The president also restated the need for the university to be attuned to global initiatives. "Northern Arizona University's Strategic Plan talks much more about global engagement," Haeger said. "Our students must live and work in a global environment, and unless we make a campus that does the same, we are not fulfilling our mission."
Two additional goals for the university remain the expansion of health professions programs, including a new building for the College of Health and Human Services, and the continued support of campus sustainability.
"Northern Arizona University has found a core niche for new and expanded health professions programs in Flagstaff, Phoenix and Tucson," Haeger said. "With the FY09 preliminary budget we gave to the Arizona Board of Regents last week, the health professions facility will be one of the largest on campus."

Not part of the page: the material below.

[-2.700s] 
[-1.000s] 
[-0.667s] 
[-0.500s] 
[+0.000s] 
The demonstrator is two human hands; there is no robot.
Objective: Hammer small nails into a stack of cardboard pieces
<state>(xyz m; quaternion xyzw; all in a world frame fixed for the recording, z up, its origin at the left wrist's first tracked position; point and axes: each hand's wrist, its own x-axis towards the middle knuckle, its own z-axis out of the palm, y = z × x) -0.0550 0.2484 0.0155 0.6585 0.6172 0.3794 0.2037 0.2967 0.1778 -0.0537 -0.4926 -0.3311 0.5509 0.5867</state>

And while the university is growing in size, it is also making concerted efforts to shrink its carbon footprint.
Three of the buildings on campus are on track to receive ratings from the Leadership in Energy and Environmental Design rating system. The president is one of the charter signatories of the American College & University Presidents Climate Commitment, created as an avenue for university leaders to define and address the challenges of climate change.
"We have a responsibility to create a campus and a curriculum that meets the sustainability needs of the state," he said.
The president's forum was part of Celebrate NAU Day festivities, marking NAU's mission and achievements. The celebration also noted the university's upcoming October visit by the Higher Learning Commission of the North Central Association for NAU's 10-year reaccreditation.
The day began with a community breakfast in the Applied Research and Development building and continued with tours of ARD, the conference center, the Engineering building and the facility that houses The W.A. Franke College of Business.
A free lunch-time picnic, complete with DJ and prizes, saw about 1,500 students and staff.